The canter looks good, flat and a little short behind but I would want to ride him and see him in an area where cantering in a straight line is a possibility before chalking that up to anything more than a naturally large canter in a small area. I would have also liked to see his walk completely free, but it looks mostly unobstructed.

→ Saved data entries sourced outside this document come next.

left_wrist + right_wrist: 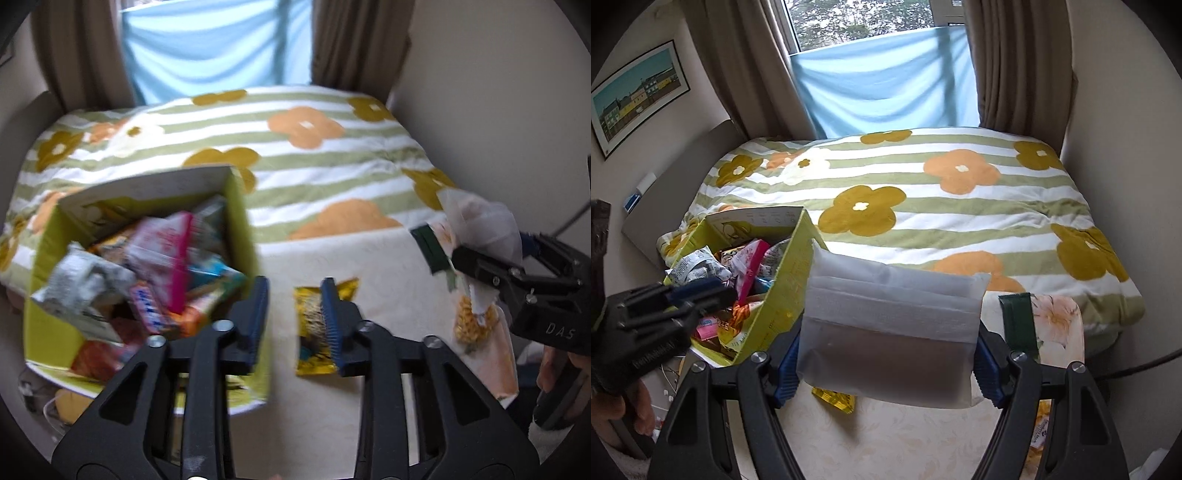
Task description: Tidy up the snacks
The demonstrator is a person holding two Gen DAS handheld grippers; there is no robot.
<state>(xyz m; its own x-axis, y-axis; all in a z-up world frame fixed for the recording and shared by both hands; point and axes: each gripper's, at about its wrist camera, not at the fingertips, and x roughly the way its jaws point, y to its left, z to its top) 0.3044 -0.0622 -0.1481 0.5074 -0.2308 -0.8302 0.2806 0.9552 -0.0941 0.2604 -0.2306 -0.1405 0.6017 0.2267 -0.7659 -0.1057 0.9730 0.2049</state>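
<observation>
The right claw (886, 363) grips a frosted white pouch (890, 332); the left claw (293, 317) hangs open. The overfull yellow box (243, 221) could spill the pouch.

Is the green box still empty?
No, the green box is already crammed with snack packets reaching up to its rim.

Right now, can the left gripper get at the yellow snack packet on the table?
Probably yes. The left gripper is open and empty, and the yellow snack packet lies flat just beyond its fingertips, uncovered, with the green box off to one side.
</observation>
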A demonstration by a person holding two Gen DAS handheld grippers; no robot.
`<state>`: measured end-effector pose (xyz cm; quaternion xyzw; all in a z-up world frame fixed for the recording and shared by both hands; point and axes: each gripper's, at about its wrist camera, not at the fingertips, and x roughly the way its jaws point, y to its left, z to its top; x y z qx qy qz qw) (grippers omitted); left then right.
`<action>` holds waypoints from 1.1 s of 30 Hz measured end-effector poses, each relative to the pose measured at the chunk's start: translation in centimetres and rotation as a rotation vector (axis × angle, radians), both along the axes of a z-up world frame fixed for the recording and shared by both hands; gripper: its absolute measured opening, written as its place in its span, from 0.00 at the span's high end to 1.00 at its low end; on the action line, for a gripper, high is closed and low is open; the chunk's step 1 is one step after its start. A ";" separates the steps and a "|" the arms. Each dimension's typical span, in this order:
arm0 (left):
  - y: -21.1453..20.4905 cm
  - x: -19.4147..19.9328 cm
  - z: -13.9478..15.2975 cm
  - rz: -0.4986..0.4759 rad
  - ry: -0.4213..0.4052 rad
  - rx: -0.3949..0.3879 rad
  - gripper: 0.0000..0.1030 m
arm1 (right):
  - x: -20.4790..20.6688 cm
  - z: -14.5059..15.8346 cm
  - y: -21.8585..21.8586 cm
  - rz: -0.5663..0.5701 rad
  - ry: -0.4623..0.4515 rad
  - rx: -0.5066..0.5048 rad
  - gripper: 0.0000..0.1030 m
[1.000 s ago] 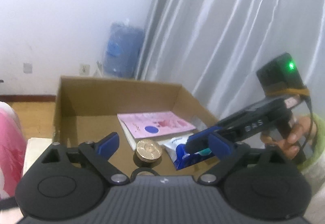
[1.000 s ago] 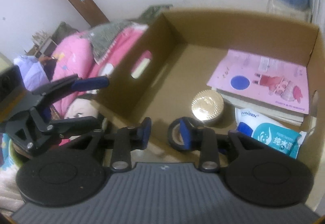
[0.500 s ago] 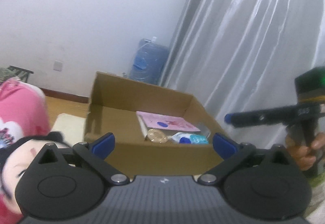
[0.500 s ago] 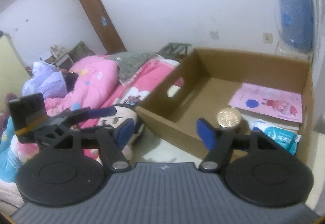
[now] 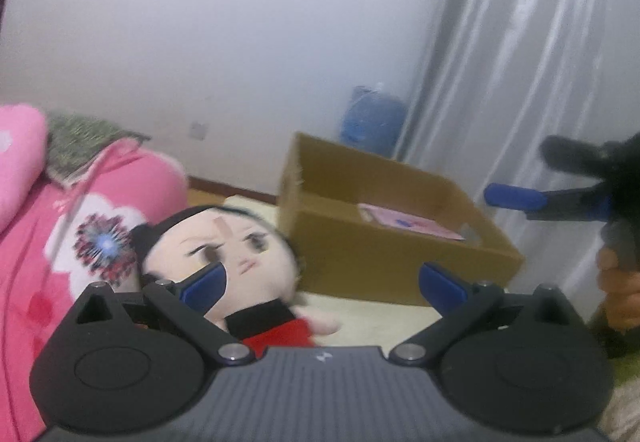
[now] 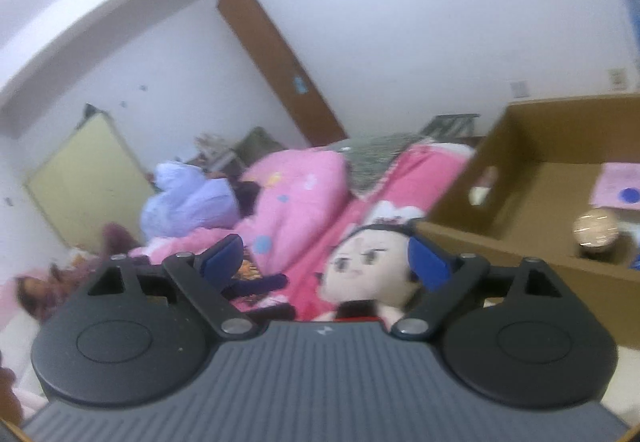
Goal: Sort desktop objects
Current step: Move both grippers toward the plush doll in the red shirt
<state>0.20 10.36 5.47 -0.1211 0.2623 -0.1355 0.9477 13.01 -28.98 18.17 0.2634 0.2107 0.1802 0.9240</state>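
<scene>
One black-haired, red-clothed plush doll [image 5: 236, 262].

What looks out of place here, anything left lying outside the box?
The plush doll lies on its back outside the cardboard box, beside the pink quilt, while the pink booklet already sits inside.

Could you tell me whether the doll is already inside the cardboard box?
No, the doll lies outside the cardboard box, on the pale surface beside its left wall in the left wrist view.
</scene>
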 end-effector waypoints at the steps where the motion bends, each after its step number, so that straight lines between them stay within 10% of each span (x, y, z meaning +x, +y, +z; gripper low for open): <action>1: 0.5 0.1 -0.3 0.011 0.007 -0.006 0.00 | 0.4 -0.3 0.4 0.013 -0.002 0.016 0.12; 14: 6.9 3.0 -4.9 0.129 0.107 -0.123 0.00 | 10.2 -7.4 3.0 0.027 0.245 0.125 0.07; 33: 7.2 7.5 -8.7 0.039 0.217 -0.172 0.00 | 17.8 -15.7 5.1 -0.019 0.467 0.186 0.01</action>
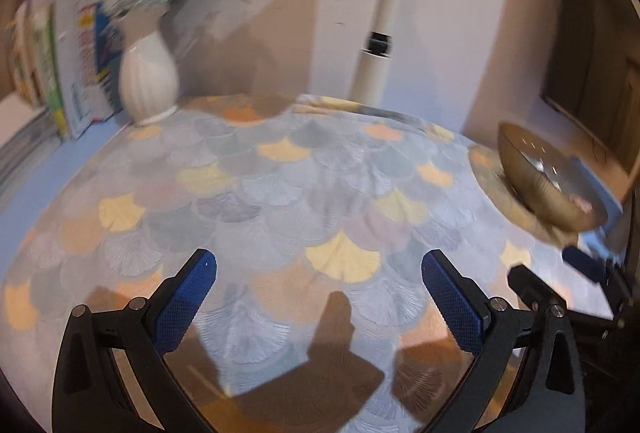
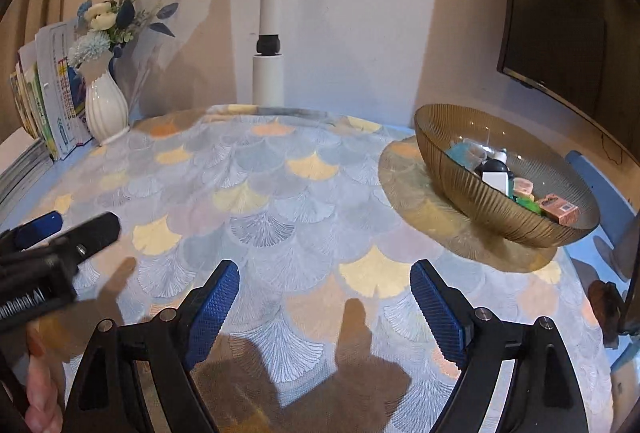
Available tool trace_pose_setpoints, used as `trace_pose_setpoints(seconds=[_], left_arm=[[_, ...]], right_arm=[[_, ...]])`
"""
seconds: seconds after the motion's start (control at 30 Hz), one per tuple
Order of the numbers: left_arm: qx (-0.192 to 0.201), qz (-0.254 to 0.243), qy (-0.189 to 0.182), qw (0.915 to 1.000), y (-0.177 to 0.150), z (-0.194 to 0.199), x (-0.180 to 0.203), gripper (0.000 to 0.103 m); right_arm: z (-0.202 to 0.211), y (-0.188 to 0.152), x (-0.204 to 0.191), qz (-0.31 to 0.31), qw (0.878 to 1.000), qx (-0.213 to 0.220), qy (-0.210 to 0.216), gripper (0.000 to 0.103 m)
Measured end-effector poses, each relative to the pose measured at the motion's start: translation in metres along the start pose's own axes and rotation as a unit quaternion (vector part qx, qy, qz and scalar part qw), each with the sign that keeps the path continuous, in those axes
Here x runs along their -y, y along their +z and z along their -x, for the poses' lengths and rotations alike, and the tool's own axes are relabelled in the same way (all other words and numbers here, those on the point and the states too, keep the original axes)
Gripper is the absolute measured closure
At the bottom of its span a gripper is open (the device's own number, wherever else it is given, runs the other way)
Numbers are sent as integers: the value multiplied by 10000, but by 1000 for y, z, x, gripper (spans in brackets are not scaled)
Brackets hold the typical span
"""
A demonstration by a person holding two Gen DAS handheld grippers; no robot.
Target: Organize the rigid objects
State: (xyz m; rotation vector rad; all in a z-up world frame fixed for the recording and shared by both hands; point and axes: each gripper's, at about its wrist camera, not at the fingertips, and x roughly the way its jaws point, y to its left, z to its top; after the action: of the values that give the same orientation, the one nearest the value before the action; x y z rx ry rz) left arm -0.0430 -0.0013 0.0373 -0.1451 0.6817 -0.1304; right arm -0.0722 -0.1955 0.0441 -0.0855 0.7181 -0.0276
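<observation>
Both claws spread, gripping nothing: left claw (image 1: pixel 319 297), right claw (image 2: pixel 325 299). Only right wrist view resolves small items in bowl (image 2: pixel 480 193) near surface's far right corner; left wrist view blurs it.

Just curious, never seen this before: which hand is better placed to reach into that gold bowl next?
Probably the right. The right gripper is open and faces the gold bowl just ahead to its right; from the left gripper, also open, the bowl sits off at the far right edge.

A pale wall (image 2: pixel 360 13) rises behind the table (image 2: pixel 260 193). Against it stands a white pole (image 2: pixel 269 73); a dark screen (image 2: pixel 560 13) hangs right of the pole.
</observation>
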Motion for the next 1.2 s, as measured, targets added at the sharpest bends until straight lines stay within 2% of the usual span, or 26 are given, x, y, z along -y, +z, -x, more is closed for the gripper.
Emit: trace_pose_setpoints(seconds=[0.1,0.27,0.53,0.8,1.2], left_arm=[[33,-38,13,10000,-2,2,2,1],[-25,-414,120,9991,-5,0,16,1],[-164,-442,102,9988,-5,-3,16,1],[-309,-460,27,9985,-5,-6,16,1],[-303,-511,55,9982,-6,-6,17,1]], right_arm=[[-2,1,4,-108,9999,-52,40,8],[-1,1,5,-134,9999,-42,25,8],[-3,1,9,-178,9998,-90,33,2],[-4,1,9,-171,9998,-105,31,2],[-6,-1,6,-153,9997,-183,34,2]])
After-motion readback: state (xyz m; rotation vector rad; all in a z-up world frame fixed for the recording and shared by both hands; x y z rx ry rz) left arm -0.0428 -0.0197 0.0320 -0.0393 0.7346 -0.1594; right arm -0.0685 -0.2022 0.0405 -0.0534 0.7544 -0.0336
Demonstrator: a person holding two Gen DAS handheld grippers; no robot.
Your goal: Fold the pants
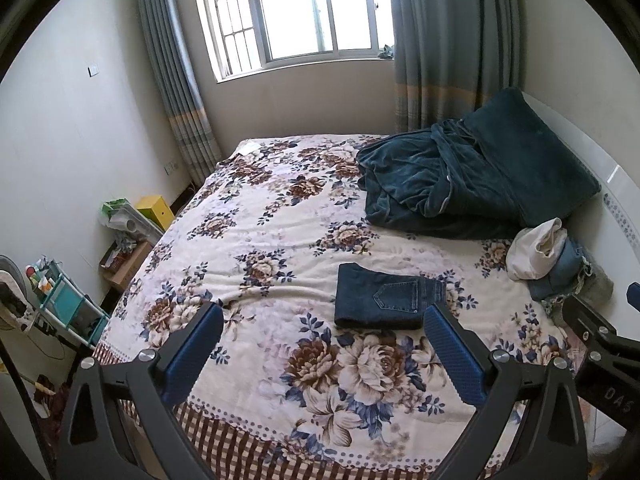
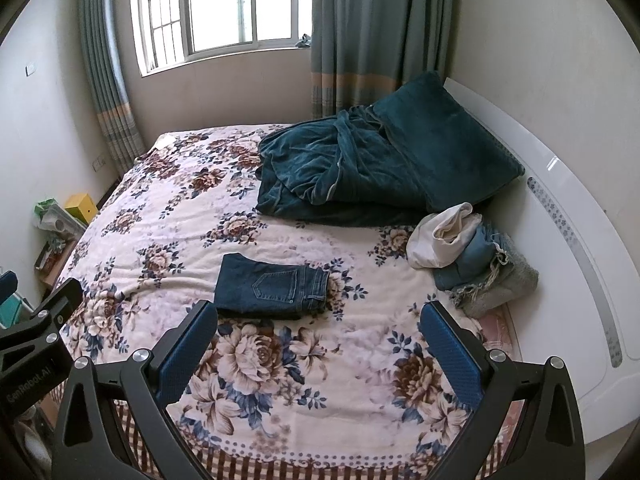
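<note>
Black angular frames with triangular cut-outs and round silver screws, carrying blue textured pads (image 1: 454, 354) on the left gripper (image 1: 322, 354). Same build on the right gripper (image 2: 318, 350), with white lettering at lower left of its view.

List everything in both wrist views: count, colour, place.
jeans: 1, dark blue, folded, mid-bed
bedspread: 1, cream floral, covers bed
blanket: 1, teal, heaped at far right of bed
pillow: 1, teal, against headboard
clothes pile: 1, white, blue, grey, right edge of bed
headboard: 1, white, right
window: 1, far wall
curtains: 2, grey-blue, flank window
yellow box: 1, floor, left
left gripper: open, above near edge of bed
right gripper: open, above near edge of bed
</note>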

This one is one of the first I've seen who is worth the fuel money to go out and have a look at and a ride of.
Good luck!


----------



## DuffyDuck (Sep 27, 2011)

that also means I'm getting better at looking through videos haha!! Thanks anebel. He's only a baby still, so plenty of life left in him! With something like that I would be able to start some comps this year. Think someone is coming today to look at Duffy too. Fingers crossed. I will video the ride in any case. Or any ride to be honest. Um just worried the price is low cause he's a nutter or Ill!!!! We will see!
_Posted via Mobile Device_


----------



## Kayty (Sep 8, 2009)

Maybe I should look at the video then haha, I didn't like the look of him terribly much in the photo! 
Not a big Weltmeyer fan, they're flashy, but I don't mesh with them. I'm not into that 'make me, I dare you' temperament that so many of them have. 
Will suss out the video when I'm home from work


----------



## waresbear (Jun 18, 2011)

First thing I noticed when I saw his picture, was nice back legs, almost posty but not quite. I also saw a nice back and croup, looks so athletic. He looked fine in the video, responsive, doing all that was asked of him. His rider is certainly not terrible, she rides well, not perfect (who is?) but very European type style, I am not an expert in dressage by any means, but this is just what I see, my opinion. He looks a like quality bred horse that has potential, but again I am not an expert in dressage, but what Anabel said made much sense to me.


----------



## DuffyDuck (Sep 27, 2011)

Well...EVERYTHING has been put on hold.
My darling mare decided she was going to have a 38,7 fever. Fantastic. Well planned. Thanks for that Duffy ahaha

So phoned the people, and changed the appointments to next weekend.. they have no problems. I can't believe in the entire time I've had her, nothing apart from that coronet band thing, and now... this!

She just doesn't want to be sold haha


----------



## DuffyDuck (Sep 27, 2011)

Aaannndd he's sold.


----------



## Horsey4me (Jan 24, 2012)

Awww sorry Duffy...good luck on your search!


----------



## DuffyDuck (Sep 27, 2011)

Eh, I still have to sell Duffy first LOL!

Just keeping an eye on the market for now


----------